Sobre Luque, se trata de un joven que vivía en San Lorenzo y que tenía sobrados antecedentes policiales, la mayoría por daños a la propiedad y robo calificado, además de por lo menos dos denuncias por intento de homicidio. Lo que se dice, una persona violenta. Todas estas causas le generaron alojarse, primero en la Alcaidía sanlorencina, y también el en penal de Coronda.

¿Cómo es entonces que una persona con semejantes antecedentes estuviese libre? ¿Cómo puede admitirse que la mujer, sabiendo de ello, se haya permitido iniciar una relación amorosa con una persona con tantos antecedentes de violencia?

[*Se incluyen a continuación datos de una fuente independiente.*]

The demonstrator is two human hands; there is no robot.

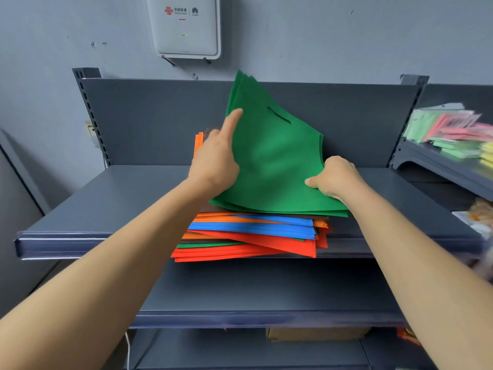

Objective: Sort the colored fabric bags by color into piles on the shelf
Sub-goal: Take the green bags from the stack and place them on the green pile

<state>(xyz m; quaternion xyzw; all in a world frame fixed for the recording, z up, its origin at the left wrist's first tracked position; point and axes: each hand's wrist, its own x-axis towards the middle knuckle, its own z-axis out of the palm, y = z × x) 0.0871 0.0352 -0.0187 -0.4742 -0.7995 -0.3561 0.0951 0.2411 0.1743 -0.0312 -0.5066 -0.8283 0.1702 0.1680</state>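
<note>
Shelving here is dark grey-blue metal, the slotted-upright kind, standing against a pale grey-blue wall [346, 36] with a few scuffs. A white router box [185, 26] hangs on the wall above it, small green light on.

The mixed stack of fabric bags [253, 236] sits on the upper shelf [88, 209], roughly in the middle, with its front edge poking out past the shelf lip. It's orange, blue, red and a bit of green, all layered messily.

On top, a bunch of green bags [269, 166] is tipped up towards the back panel. The left hand [213, 161] holds their left edge, one finger stretched straight up the front face and the others tucked round behind. The right hand [334, 177] clamps the lower right edge, thumb on top, fingers curled under.

Off to the right is a neighbouring shelf [437, 166] with blurry pastel packets [453, 129] in green, pink and yellow. Down below there's a lower shelf [266, 297], and a cardboard box [314, 334] under that.
</note>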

Sobre lo primero, el comisario Walter Baldón, fue contundente. “Luque no poseía ninguna deuda con la Justicia, no pesaba sobre él ningún pedido de captura. Seguramente se haya beneficiado con algún recurso legal para recuperar su libertad, pero eso lo desconocemos, pues no es ámbito de nuestro trabajo, sino de la Justicia”, indicó.

Sobre la otra pregunta, no hay respuestas.

Rosa y el pequeño Ariel fueron hallados en el dormitorio, donde al parecer sufrieron la feroz golpiza. Y si bien el lugar estaba bañado en sangre no había signos de lucha, lo que hace suponer que no tuvieron oportunidad de defenderse.

Tras consumar el hecho Luque tomó una cadena fina que había en la casa, subió a una silla y se ahorcó colgándose de una viga en el comedor.

El horrendo caso trae a la memoria el doble crimen que ocurrió el 12 de agosto del año pasado en Capitán Bermúdez, cuando Eliana Gauna y su bebé fueron asesinados a golpes y a puntazos por Matías Ferreyra, quien por ese entonces era pareja de la chica y recientemente fue condenado en un juicio abreviado a 25 años de prisión.

Los cuerpos fueron remitidos al Instituto Médico Legal de Rosario para que las autopsias determinen el momento de sus respectivas muertes. No obstante, los investigadores creen que los decesos datan de al menos 48 horas antes del hallazgo.